«Мы трезво рассудили, что можем оказаться подсадными утками в большой политической игре, — вспоминали они в книге «Человек с рублем». — Надо будет скомпрометировать руководство Белого дома — вот он, компромат: уголовные преступники — в советниках, досье — многопудовое, судебный процесс по телевидению: у нас же гласность. И кому какое дело, что в советники мы не рвались, по бухгалтерским ведомостям Белого дома не значимся, работали бесплатно, хотя времени и на «МЕНАТЕП» не хватало. Просто недостало сил отказать новой власти, которой, нам представляется, мы были полезны».
Провидцы они! Судьба отпустит еще 14 лет до телепроцесса. Черт бы побрал подобное провидение! Я знаю писателей, которые ножницами вырезают из записных книжек такие пророчества.
«Заявления о выходе из партии мы написали 20 августа 1991 года в Белом доме, в дни путча, это было прощанием с иллюзиями, которым и мы отдали дань», — вспоминали Леонид [14] и Михаил.

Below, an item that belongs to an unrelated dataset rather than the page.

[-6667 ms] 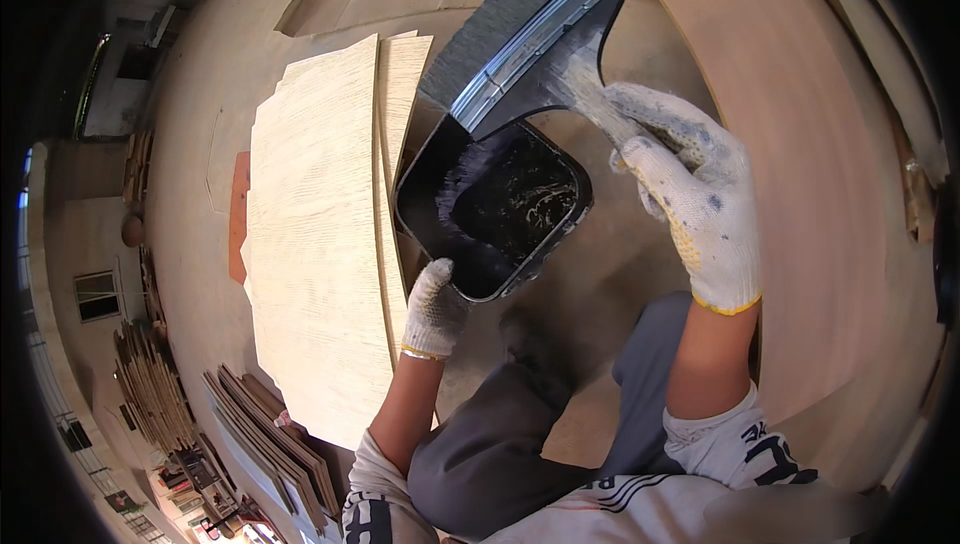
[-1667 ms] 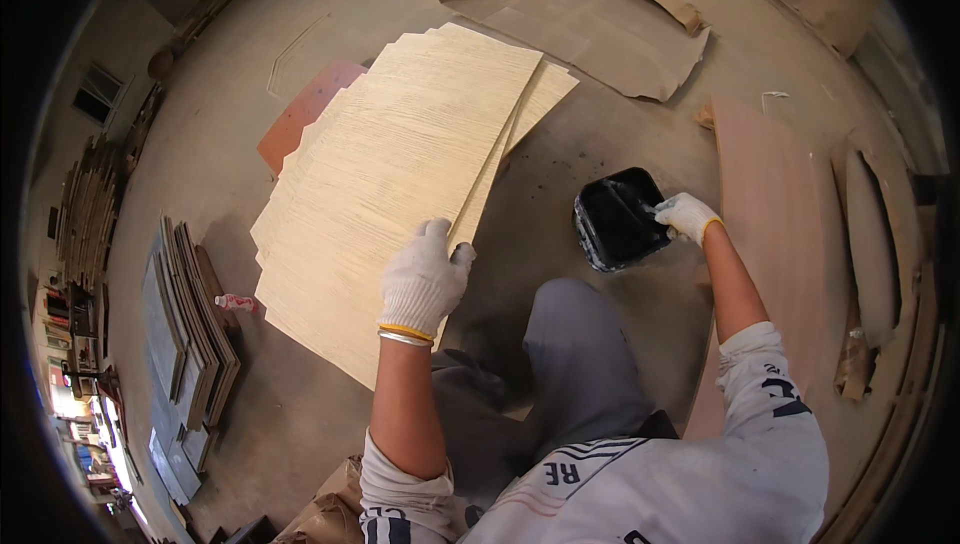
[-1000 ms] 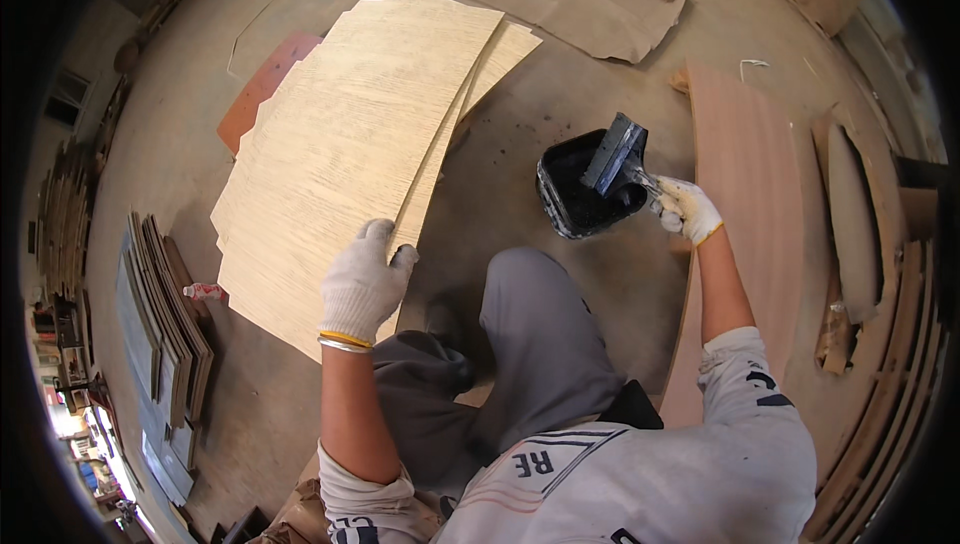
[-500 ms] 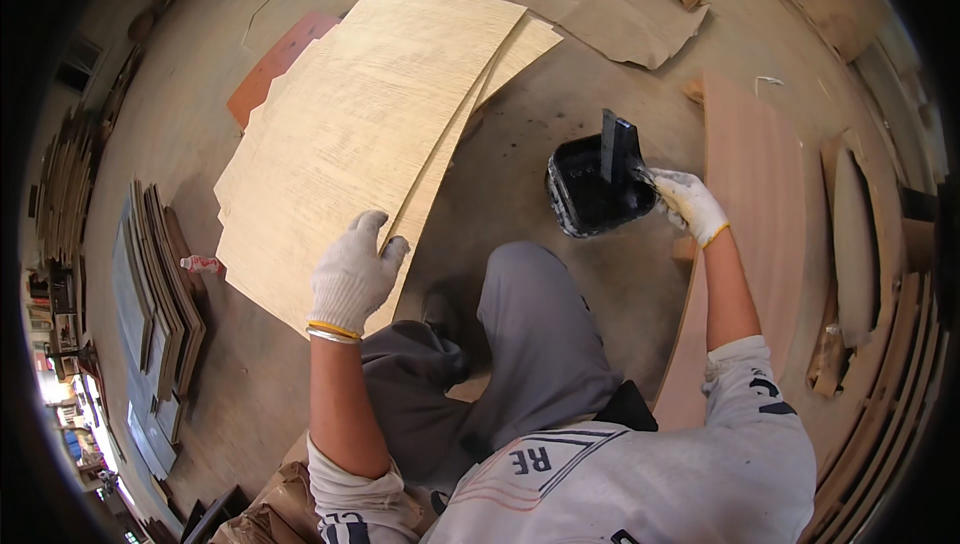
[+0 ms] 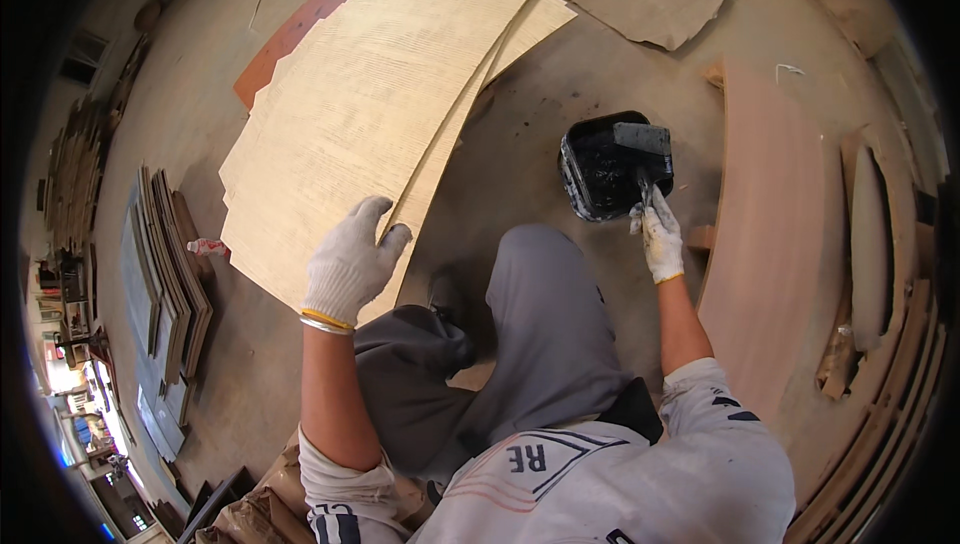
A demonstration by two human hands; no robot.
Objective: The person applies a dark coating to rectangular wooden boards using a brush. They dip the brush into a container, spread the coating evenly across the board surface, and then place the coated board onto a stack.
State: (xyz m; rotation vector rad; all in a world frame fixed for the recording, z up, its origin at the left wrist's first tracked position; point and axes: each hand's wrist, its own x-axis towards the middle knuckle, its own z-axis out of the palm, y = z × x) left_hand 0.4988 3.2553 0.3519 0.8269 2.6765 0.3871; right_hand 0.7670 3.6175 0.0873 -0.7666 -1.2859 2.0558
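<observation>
My left hand (image 5: 350,266), in a white knit glove, rests at the near right edge of a fanned stack of pale wood-grain sheets (image 5: 370,94). Its thumb and fingers are apart, gripping nothing. In a stained white glove, my right hand (image 5: 660,237) is closed round the handle of a wide flat brush (image 5: 642,141). The brush's dark head lies over a black square tub (image 5: 577,184), whose sides carry pale smears. Dark, wet-looking material shows inside the tub. Whether the brush head touches it I cannot tell.
A long pinkish-brown board (image 5: 760,234) lies on the right, with brown paper (image 5: 640,4) at the far side. An orange-red sheet (image 5: 285,49) sticks out behind the stack. Leaning boards (image 5: 165,284) and a small red-white bottle (image 5: 207,247) are at left.
My right hand has moved left and nearer to me, swinging the brush from upright to lying sideways over the tub. My left hand stays by the sheet edge. The whole view has shifted slightly.
</observation>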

А совсем рядом, в здании СЭВ, украшенном плакатом «Слава воинам республики!», проходило собрание акционеров «МЕНАТЕПа». Решался вопрос об увеличении уставного капитала «Торгового дома МЕНАТЕП» с 50 до 2000 миллионов рублей и компании «МЕНАТЕП-инвест» с 5 до 150 миллионов рублей. Увеличили.

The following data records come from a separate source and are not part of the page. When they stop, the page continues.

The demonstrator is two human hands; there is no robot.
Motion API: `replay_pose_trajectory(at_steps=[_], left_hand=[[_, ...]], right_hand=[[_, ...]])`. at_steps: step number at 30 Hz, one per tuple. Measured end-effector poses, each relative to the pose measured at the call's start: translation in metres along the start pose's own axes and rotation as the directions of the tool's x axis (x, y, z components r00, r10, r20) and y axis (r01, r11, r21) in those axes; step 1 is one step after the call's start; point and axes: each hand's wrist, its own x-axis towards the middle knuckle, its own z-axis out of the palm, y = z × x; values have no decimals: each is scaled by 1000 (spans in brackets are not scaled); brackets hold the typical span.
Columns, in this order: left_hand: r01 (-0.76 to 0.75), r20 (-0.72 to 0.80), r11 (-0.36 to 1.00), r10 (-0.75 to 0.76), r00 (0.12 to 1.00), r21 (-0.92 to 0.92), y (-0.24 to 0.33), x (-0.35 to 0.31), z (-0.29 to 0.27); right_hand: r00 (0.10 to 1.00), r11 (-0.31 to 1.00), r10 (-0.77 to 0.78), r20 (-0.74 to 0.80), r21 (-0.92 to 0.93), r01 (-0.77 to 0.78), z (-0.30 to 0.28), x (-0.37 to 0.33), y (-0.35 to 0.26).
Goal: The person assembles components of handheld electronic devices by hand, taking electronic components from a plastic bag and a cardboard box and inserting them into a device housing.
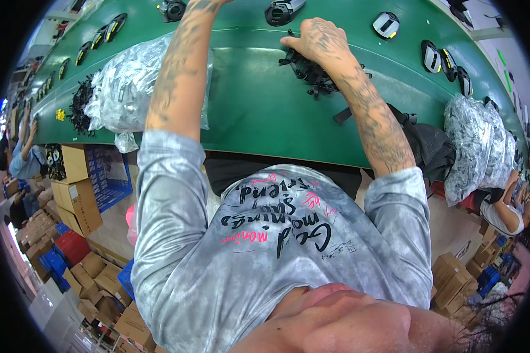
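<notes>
My right hand (321, 41) is over a loose pile of small black plastic parts (315, 77) on the green table. Its fingers curl down with the thumb out to the left, and whatever they hold is hidden. My left arm stretches up past a clear plastic bag to the far side. Only the edge of my left hand (222, 2) shows at the top of the picture, its fingers cut off. Between the hands at the far side sits a rounded black-and-grey piece (284, 12). Another black piece (172, 10) lies beyond my left forearm.
Large clear plastic bags (126, 88) lie left, beside more black parts (80, 105) and a small yellow item (60, 115). Similar grey-and-black pieces (386, 25) line the far strip. At right are a black bag (427, 144) and a plastic-wrapped bundle (480, 147). Other people sit at both sides.
</notes>
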Motion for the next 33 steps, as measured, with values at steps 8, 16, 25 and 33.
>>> replay_pose_trajectory(at_steps=[8, 16, 25, 33], left_hand=[[-53, 300, 954, 144, 943, -294, 81, -244, -36], [342, 506, 734, 2, 863, -587, 59, -280, -14], [589, 590, 44, 47, 806, -807, 66, -288, 12], [629, 632, -64, -64, 772, -775, 78, -297, 15]], right_hand=[[999, 998, 21, -44, -65, -24, 32, 24, 13], [990, 756, 138, 29, 643, -124, -32, -19, 31], [990, 475, 120, -76, 880, 10, -36, -175, 32], [993, 88, 116, 2, 996, -12, 11, -202, 23]])
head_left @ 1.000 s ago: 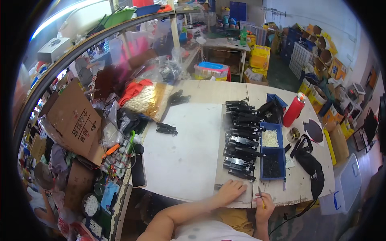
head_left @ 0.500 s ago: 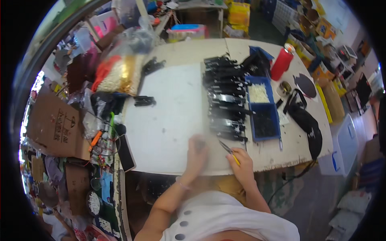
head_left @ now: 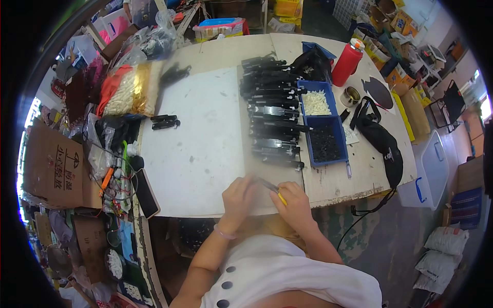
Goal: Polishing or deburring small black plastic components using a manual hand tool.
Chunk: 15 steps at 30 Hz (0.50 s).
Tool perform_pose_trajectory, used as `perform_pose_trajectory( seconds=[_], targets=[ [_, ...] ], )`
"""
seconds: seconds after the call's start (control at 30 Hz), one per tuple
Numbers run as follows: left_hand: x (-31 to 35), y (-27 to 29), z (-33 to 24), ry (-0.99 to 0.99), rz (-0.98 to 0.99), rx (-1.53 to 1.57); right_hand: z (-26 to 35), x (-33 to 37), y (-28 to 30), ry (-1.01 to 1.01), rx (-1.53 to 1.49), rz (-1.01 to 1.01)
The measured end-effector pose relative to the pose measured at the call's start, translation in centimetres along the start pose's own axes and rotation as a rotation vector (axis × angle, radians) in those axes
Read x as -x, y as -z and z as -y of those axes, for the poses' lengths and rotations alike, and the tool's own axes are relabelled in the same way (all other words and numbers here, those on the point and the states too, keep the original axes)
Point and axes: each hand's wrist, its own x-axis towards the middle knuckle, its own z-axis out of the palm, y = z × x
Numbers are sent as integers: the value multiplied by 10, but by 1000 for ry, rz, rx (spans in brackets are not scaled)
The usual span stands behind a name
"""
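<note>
My right hand (head_left: 294, 203) is closed around slim yellow-handled pliers (head_left: 282, 198); their dark jaws point up and left toward my left hand. My left hand (head_left: 237, 199) is closed, with its fingertips pinched beside the jaws; what lies between them is too blurred to make out. Both hands are over the near edge of a white sheet (head_left: 192, 154) on the table. Beyond them stretches a row of long black pieces (head_left: 269, 126) with small white ends. To its right sits a blue two-compartment tray (head_left: 304, 134), holding small white pieces (head_left: 315, 102) and small black pieces (head_left: 325, 143).
Two black pieces (head_left: 164, 121) lie at the sheet's left edge, near a phone (head_left: 146, 194). A red bottle (head_left: 348, 63), an open tin (head_left: 351, 96) and a black pouch (head_left: 381, 141) stand or lie at the right. A full plastic bag (head_left: 131, 91) and a cardboard box (head_left: 55, 167) are at the left.
My left hand and the pliers in my right hand have come closer together, their tips now meeting. The whole view has shifted, so the table's things appear farther up and left.
</note>
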Motion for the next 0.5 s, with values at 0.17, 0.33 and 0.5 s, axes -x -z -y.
perform_pose_trajectory(
  seconds=[0.17,0.33,0.5],
  targets=[
    [4,27,-12,252,208,224,-1,2,-1,72,-35,63],
    [18,84,-23,879,761,830,-13,24,-11,167,-240,317],
    [43,128,21,827,935,566,1,33,-42,218,-355,234]
  ],
)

На следующий день, 20 августа, народа у Белого Дома было гораздо больше: не тысячи — десятки, а может быть, и сотни тысяч.

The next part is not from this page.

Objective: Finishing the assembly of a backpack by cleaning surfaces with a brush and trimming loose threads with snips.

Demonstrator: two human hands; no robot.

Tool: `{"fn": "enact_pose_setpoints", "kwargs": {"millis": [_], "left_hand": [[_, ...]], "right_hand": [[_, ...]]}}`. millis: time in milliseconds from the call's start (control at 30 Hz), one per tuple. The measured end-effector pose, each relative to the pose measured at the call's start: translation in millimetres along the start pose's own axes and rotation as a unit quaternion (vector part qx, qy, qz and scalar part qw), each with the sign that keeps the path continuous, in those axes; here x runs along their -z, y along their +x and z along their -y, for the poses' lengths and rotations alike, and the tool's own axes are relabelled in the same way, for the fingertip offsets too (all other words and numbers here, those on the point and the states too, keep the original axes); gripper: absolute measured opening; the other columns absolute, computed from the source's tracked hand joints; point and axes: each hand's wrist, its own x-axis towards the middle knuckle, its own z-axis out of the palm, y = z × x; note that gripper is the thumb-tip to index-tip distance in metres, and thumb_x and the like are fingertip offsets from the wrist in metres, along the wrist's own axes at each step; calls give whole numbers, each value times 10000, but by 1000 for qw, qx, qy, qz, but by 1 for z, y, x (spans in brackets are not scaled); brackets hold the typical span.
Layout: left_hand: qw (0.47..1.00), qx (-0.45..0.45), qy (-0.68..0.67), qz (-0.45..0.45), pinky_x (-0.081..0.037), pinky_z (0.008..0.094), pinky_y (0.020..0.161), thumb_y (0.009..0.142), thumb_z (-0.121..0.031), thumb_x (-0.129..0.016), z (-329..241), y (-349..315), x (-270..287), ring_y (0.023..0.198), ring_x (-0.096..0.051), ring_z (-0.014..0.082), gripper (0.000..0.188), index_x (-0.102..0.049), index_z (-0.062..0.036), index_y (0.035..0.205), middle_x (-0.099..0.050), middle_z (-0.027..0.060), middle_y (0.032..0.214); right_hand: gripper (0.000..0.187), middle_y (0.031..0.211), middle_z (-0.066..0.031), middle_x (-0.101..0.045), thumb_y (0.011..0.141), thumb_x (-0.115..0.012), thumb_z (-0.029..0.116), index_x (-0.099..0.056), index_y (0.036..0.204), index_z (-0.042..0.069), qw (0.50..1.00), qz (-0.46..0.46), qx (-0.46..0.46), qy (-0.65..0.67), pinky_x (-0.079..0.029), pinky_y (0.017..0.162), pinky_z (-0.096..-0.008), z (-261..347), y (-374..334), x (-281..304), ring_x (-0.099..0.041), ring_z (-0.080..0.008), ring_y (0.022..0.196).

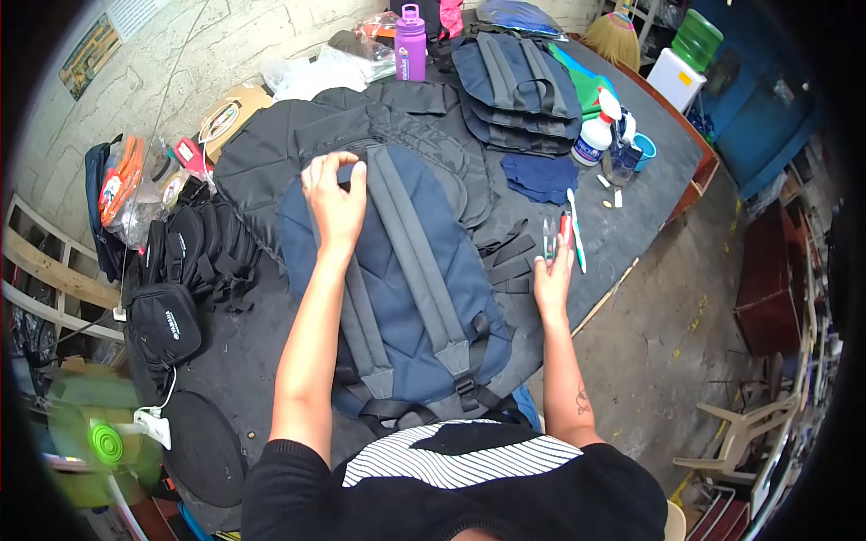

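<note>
Black pouches [200, 236]: are sitting on the desk [663, 171], left of the left hand.
Left hand [336, 198]: is arching at the backpack's upper end, fingers curling, thumb standing apart — whether it is gripping fabric, I cannot tell.
Backpack's near end: is reaching the person's body, so the bag could be sliding off the desk if its weight pulls and nothing holds it; loose webbing could also be snagging.
Backpack [388, 279]: is lying between the hands, straps up, showing navy fabric, two long grey padded straps and black buckles, the panel creasing slightly.
Right hand [552, 284]: is reaching with fingers extending toward a small metal tool [547, 237] and a red cylinder [566, 225] — I cannot tell whether it is gripping either.
White-and-green brush [577, 233]: is lying just beyond the right hand; a careless sweep could be knocking it away.
</note>
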Motion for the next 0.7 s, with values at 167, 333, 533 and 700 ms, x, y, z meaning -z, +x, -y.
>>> {"fn": "enact_pose_setpoints", "kwargs": {"millis": [167,333,533,700], "left_hand": [[945,-69,319,-2,-157,571,1104,712,-419,-750,17,-37,6,1398,-221,359,740,-469,-212,1364,-368,125,1440],[955,-30,294,-28,-153,590,1104,680,-554,-745,40,-47,-10,1408,-200,366,909,-353,-226,1432,-295,146,1486],[952,-23,303,-39,-177,574,1106,672,-536,-756,46,-52,-14,1398,-235,345,884,-391,-173,1390,-339,110,1467],[956,-9,292,-36,-160,545,1123,670,-506,-765,46,-53,-13,1406,-228,321,899,-371,-174,1408,-332,82,1475]], "right_hand": [[487,1218,-154,-484,783,-639,86,-533,1258,73,973,-65,91,-201,-354,964,-458,-11,16,23,-444,-346,1122],[432,1146,-132,-517,786,-673,134,-563,1202,101,942,-107,44,-316,-381,918,-455,-40,47,40,-476,-339,1078],[160,990,-186,-570,867,-574,96,-557,1022,59,957,-21,47,-286,-455,800,-463,-58,77,53,-571,-372,929],[120,949,-180,-584,917,-484,90,-521,1029,69,975,-120,35,-183,-472,673,-497,-18,140,96,-614,-414,793]]}}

Белый Дом защищают штук десять танков и штук 15 БМП. На них российские флаги, на пушках — букеты цветов. Это танки генерала Лебедя.
Выступают Ельцин, Шеварднадзе, Руцкой. Около Белого Дома со стороны набережной располагаются на рюкзаках, одеялах и просто на голой земле его защитники. Некоторые, отдежурившие ночь, еще спят. Другие пишут плакаты, раздают листовки.
Стоит столик с надписью «Пресс-центр». Рядом — хвост длинной очереди.
— За чем стоим? — спрашиваю я.
— Запись в отряды самообороны.
Утром 21-го разноречивые слухи. Многие пришли с приемниками. Приложив к уху, слушают трансляцию с сессии Верховного Совета России. Настроение медленно улучшается.
Днем появляются первые сообщения то ли об аресте, то ли о бегстве ГКЧП. Вроде бы они во Внуково. Отряд милиции покидает Белый Дом.
— Вы куда? — спрашивают их.
— Наших встречать.
— Во Внуково, что ли?
— Да нет, наших!
Оказывается, московская милиция перешла на нашу сторону, и к Белому Дому идет подкрепление.
Вечером был праздник и всеобщий экстаз, вместе с Малининым вся площадь пела «Поручика Голицына», потом выступал Геннадий Хазанов.
Я ходила со значком с первого съезда «Демократической России». Он был приколот поверх черной ленточки — символа скорби о троих погибших. Значок серебристый, круглый, с изображением трехцветного паруса.
Сейчас бы меня, наверное, побили за такой значок, а тогда подходили и благодарили.
Власть — это некая условность. Почему один человек подчиняется другому? Потому что иначе накажут? Но ведь и наказывает не собственноручно диктатор, а некто другой, который тоже может подчиниться, а может и ослушаться. Когда власть теряет авторитет, она просто исчезает, словно растворяется в воздухе. Так было в феврале 17-го, когда перестали исполнять царские приказы, так было и в 91-м. И так будет еще не раз.
22-е. В полнеба разливается закат. Я приезжаю на Лубянку и вместе со всеми дергаю за веревку, обвязанную вокруг шеи Железного Феликса. Потом пригоняют кран и начинают его снимать, а я разворачиваю бело-сине-красное знамя. Какой-то парень подскакивает ко мне, смотрит на флаг горящими глазами:
— Можно, мы повесим его туда? — указывает на здание Лубянки.
— Хорошо. Берите!
Выхватывает знамя, бросается к зданию. Кто-то помогает ему залезть к держателю для флагштоков, и мой флаг, который я сшила сама из трех кусков ткани, и он два года провисел над моей кроватью, водружают на стену здания КГБ.
Я решаю его не снимать. Пусть висит, как на Рейхстаге!..
Тем временем еще один будущий акционер «ЮКОСа», а тогда депутат Моссовета Василий Шахновский тоже принимает участие в событиях.
В день, когда снимали памятник Дзержинскому, Попов послал его посмотреть, что происходит в здании Горкома КПСС.